Task directions:
Reproduce all of the data that follows, character for character.

Dataset content:
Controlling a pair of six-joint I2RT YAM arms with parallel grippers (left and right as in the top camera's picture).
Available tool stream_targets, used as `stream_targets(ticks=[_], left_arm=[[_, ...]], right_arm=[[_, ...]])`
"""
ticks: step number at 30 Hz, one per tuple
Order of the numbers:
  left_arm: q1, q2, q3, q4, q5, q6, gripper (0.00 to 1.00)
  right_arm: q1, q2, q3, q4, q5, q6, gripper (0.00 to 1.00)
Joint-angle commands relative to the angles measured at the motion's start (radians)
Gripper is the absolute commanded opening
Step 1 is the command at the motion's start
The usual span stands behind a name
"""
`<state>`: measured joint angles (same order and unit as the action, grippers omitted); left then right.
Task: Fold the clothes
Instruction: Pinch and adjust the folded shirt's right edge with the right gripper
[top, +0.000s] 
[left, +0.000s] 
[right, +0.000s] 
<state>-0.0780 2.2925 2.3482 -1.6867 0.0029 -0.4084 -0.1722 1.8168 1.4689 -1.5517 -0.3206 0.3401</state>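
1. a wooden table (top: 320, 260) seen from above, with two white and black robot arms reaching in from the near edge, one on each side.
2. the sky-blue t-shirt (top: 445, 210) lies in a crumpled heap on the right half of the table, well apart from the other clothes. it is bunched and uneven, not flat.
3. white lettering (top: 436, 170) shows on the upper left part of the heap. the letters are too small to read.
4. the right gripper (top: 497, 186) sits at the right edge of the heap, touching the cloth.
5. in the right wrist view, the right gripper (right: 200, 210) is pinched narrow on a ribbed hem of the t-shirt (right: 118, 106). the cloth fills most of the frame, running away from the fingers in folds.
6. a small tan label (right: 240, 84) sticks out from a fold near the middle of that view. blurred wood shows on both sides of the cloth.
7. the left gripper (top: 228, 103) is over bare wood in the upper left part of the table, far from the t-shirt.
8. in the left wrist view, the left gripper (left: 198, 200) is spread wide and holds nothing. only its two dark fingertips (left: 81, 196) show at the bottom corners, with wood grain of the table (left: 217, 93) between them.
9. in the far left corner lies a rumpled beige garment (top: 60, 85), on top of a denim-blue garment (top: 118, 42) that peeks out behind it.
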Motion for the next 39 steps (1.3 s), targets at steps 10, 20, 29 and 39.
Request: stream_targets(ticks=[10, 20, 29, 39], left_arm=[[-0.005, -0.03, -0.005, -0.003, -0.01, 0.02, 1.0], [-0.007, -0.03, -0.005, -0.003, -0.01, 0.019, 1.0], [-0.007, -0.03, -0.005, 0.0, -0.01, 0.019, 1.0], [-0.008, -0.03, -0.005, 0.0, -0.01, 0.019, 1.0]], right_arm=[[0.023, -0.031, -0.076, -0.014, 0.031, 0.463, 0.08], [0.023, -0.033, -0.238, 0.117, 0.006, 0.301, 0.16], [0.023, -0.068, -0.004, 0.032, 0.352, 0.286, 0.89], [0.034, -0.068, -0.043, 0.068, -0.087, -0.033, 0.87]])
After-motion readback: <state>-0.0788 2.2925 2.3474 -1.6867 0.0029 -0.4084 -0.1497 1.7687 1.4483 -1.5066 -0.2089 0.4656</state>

Answer:
Controlling a pair of six-joint I2RT YAM arms with parallel grippers (left and right as in the top camera's picture).
Available tool stream_targets, used as `stream_targets(ticks=[_], left_arm=[[_, ...]], right_arm=[[_, ...]])`
"""
ticks: step number at 30 Hz, one per tuple
Order of the numbers:
  left_arm: q1, q2, q3, q4, q5, q6, gripper (0.00 to 1.00)
  right_arm: q1, q2, q3, q4, q5, q6, gripper (0.00 to 1.00)
Joint-angle commands relative to the angles measured at the motion's start (radians)
Gripper is the absolute commanded opening
Step 1 is the command at the motion's start
The usual span stands behind a name
"""
`<state>`: measured joint angles (same order and unit as the action, grippers omitted); left then right.
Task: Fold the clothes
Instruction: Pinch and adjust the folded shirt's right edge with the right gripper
[top, +0.000s] 
[left, +0.000s] 
[right, +0.000s] 
<state>-0.0780 2.2925 2.3482 -1.6867 0.0029 -0.4084 -0.1722 1.8168 1.4689 -1.5517 -0.3206 0.3401</state>
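1. a wooden table (top: 320, 260) seen from above, with two white and black robot arms reaching in from the near edge, one on each side.
2. the sky-blue t-shirt (top: 445, 210) lies in a crumpled heap on the right half of the table, well apart from the other clothes. it is bunched and uneven, not flat.
3. white lettering (top: 436, 170) shows on the upper left part of the heap. the letters are too small to read.
4. the right gripper (top: 497, 186) sits at the right edge of the heap, touching the cloth.
5. in the right wrist view, the right gripper (right: 200, 210) is pinched narrow on a ribbed hem of the t-shirt (right: 118, 106). the cloth fills most of the frame, running away from the fingers in folds.
6. a small tan label (right: 240, 84) sticks out from a fold near the middle of that view. blurred wood shows on both sides of the cloth.
7. the left gripper (top: 228, 103) is over bare wood in the upper left part of the table, far from the t-shirt.
8. in the left wrist view, the left gripper (left: 198, 200) is spread wide and holds nothing. only its two dark fingertips (left: 81, 196) show at the bottom corners, with wood grain of the table (left: 217, 93) between them.
9. in the far left corner lies a rumpled beige garment (top: 60, 85), on top of a denim-blue garment (top: 118, 42) that peeks out behind it.
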Motion for the next 39 steps (1.3 s), targets at steps 10, 20, 29 and 39.
Request: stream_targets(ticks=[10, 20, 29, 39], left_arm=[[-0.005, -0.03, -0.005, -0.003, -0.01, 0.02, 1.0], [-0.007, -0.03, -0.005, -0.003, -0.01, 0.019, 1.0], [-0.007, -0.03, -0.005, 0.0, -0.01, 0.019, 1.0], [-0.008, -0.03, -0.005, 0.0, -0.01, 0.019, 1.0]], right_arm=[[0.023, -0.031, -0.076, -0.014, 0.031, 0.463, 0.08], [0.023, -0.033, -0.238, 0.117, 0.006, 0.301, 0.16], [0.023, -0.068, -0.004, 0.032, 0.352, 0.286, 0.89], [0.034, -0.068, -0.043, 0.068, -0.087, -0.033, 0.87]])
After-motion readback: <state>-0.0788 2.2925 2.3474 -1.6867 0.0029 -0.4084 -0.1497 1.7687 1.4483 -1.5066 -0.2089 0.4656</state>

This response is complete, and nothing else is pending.